Dr. Sanjay also serves as a staff physician at the Michael E. Debakey VA Medical Center in Houston and a Senior Scientist at The Menninger Clinic. He graduated from Dartmouth College and Baylor College of Medicine, and trained as a resident in psychiatry at Columbia University/New York-Presbyterian Hospital.   He completed a postdoctoral research fellowship in mood and anxiety disorders at Columbia University and the New York State Psychiatric Institute. Prior to his current position, he served as faculty at the Icahn School of Medicine at Mount Sinai, where he co-directed the Mood & Anxiety Disorders Program. His research program, funded by NIH, VA, PCORI, and industry, focuses on experimental therapeutics and pathophysiology related to treatment-resistant mood/anxiety disorders and PTSD, with a particular focus on developing rapid-acting and novel pharmacotherapies. His program employs multiple neuroimaging techniques to uncover potential biomarkers associated with clinical outcomes.  

Ilse Wiechers, MD, MPP, MHS

Ilse Wiechers, MD, MPP, MHS | Algorithms for TRD Treatment Success:  Lessons from the Veterans Health Administration
Associate Professor, University of California San Francisco
Associate Professor, Yale University School of Medicine

Dr.

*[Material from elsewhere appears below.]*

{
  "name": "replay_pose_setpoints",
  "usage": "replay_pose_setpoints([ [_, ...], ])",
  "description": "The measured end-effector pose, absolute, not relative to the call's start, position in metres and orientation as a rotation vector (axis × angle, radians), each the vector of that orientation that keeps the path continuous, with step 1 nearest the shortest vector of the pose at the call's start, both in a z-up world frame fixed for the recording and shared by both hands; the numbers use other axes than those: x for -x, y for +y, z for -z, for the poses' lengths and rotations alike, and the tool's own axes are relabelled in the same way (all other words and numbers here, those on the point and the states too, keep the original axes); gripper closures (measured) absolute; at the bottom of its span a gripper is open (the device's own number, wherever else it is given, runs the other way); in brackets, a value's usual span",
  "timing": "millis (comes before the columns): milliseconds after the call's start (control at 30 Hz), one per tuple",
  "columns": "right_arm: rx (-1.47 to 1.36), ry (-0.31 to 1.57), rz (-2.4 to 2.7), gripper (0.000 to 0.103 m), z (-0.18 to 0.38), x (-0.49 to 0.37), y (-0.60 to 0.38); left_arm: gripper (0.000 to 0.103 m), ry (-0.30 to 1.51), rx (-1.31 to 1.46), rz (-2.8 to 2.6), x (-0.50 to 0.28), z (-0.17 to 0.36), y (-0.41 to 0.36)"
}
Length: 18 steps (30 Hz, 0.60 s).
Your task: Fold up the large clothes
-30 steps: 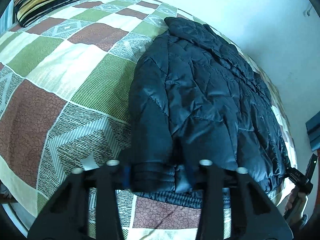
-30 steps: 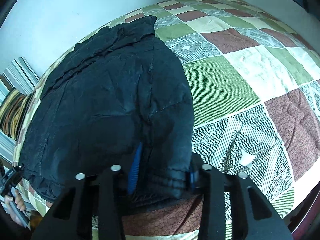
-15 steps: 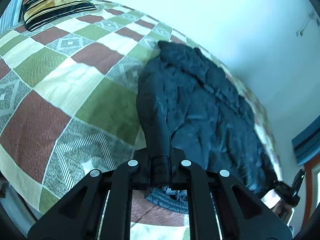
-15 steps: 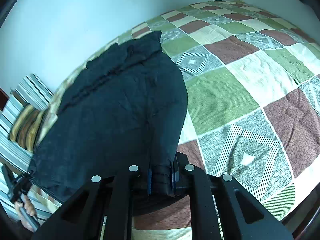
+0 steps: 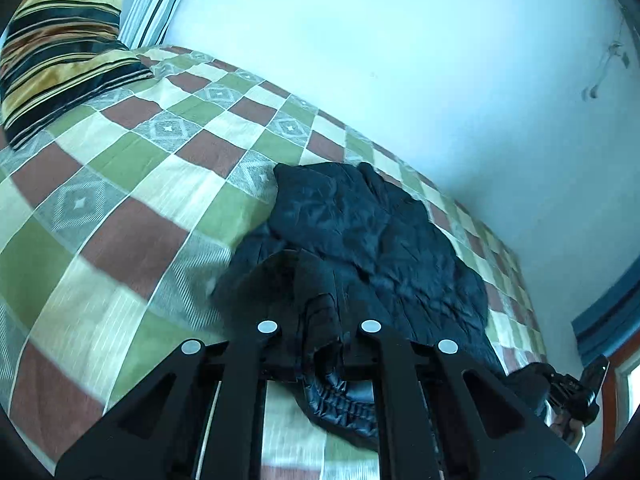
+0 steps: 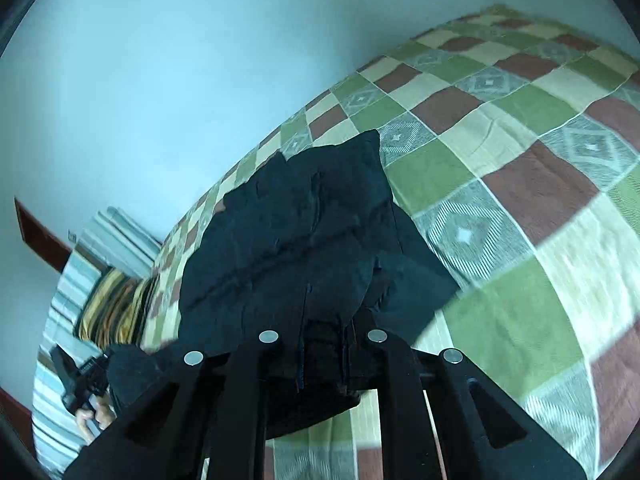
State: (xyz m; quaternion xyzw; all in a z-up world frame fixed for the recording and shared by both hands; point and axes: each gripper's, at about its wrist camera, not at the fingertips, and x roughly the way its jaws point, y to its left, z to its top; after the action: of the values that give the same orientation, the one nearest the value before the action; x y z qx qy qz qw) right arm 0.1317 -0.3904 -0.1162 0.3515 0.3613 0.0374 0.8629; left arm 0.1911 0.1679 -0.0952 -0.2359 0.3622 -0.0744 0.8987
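You are lifting the jacket's [image 5: 372,240] hem off the bedspread [image 5: 132,184] with both clamped grippers, left gripper [image 5: 320,344] and right gripper [image 6: 322,354], bunching it toward the collar.

The left black two-finger gripper [image 5: 320,344] has its jaws pinched tight on the ribbed hem of a dark navy quilted puffer jacket [image 5: 360,236], lifting that edge off the patchwork bedspread of green, brown and cream squares [image 5: 132,184]. The rest of the jacket lies crumpled toward the pale blue wall [image 5: 380,60]. A gold-and-black striped pillow [image 5: 60,60] sits at the far corner, and the other gripper [image 5: 572,396] shows at the right edge, gripping the jacket's other end.
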Motion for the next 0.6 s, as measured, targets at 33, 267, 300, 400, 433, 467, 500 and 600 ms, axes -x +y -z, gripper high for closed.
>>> replay_pose_setpoints([
  [33,-0.76,0.767,-0.076,0.092,0.121,-0.144,-0.394,0.094,0.767,0.502,0.141,-0.208,0.101,0.168],
  [267,-0.793,0.853,-0.026,0.092,0.158,-0.21,-0.406,0.094,0.854,0.513,0.083,-0.282,0.144,0.17],
  [300,-0.793,0.872,-0.016,0.092,0.166,-0.22,-0.407,0.094,0.869,0.508,0.075,-0.291,0.151,0.169],
  [400,-0.803,0.918,0.002,0.092,0.189,-0.237,-0.408,0.093,0.916,0.486,0.052,-0.309,0.174,0.166],
  [433,-0.806,0.928,0.005,0.092,0.193,-0.241,-0.408,0.093,0.928,0.477,0.048,-0.312,0.179,0.165],
  [467,-0.806,0.937,0.008,0.092,0.199,-0.244,-0.407,0.093,0.945,0.459,0.041,-0.317,0.188,0.162],
  [500,-0.803,0.941,0.009,0.091,0.202,-0.247,-0.407,0.093,0.953,0.451,0.039,-0.321,0.193,0.161],
  [600,-0.778,0.948,0.008,0.091,0.201,-0.251,-0.403,0.093,0.965,0.412,0.048,-0.325,0.199,0.157],
])
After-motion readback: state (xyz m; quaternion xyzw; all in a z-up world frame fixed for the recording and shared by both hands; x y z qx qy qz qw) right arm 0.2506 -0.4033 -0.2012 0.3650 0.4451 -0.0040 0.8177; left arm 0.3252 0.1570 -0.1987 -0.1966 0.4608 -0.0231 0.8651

Wiechers is a practicing, board-certified adult and geriatric psychiatrist and a senior healthcare executive with the Department of Veterans Affairs. She serves as the Deputy Executive Director in VHA Office of Mental Health (OMH). In this role, she leads the operations of OMH and the timely development and implementation of policies and programs that ensure Veteran-centered, evidence-based, high-quality mental health services to over 1.9 million Veterans every year.  She also leads OMH’s legislative policy and partnership work, engaging regularly with key Congressional stakeholders and Veteran Service Organizations. She has been instrumental in the development of VHA’s portfolio of innovative mental health treatments including ketamine, esketamine, and psychedelic-assisted therapy

Nolan Williams, MD

Nolan Williams, MD | Interventional Neuropsychiatry
Associate Professor, Stanford University
Director, Stanford Brain Stimulation Lab. 

The long-term goals of his research program are to develop innovative technologies and therapeutics capable of modulating the neural circuitry disrupted in mood disorders, OCD, and other neuropsychiatric conditions. His team has been developing neuroimaging-based approaches to precisely target therapeutic delivery and predict treatment responses to therapeutic neuromodulation and psychedelics. Dr. Williams earned his M.D. and completed his dual residencies in neurology and psychiatry at the Medical University of South Carolina (MUSC). Triple board-certified in general neurology, general psychiatry, as well as behavioral neurology and neuropsychiatry, Dr. Williams brings a comprehensive background in clinical neuroscience to his role as a clinically active neuropsychiatrist. His expertise extends to the development and implementation of novel therapeutics, including devices and novel compounds, for central nervous system illnesses.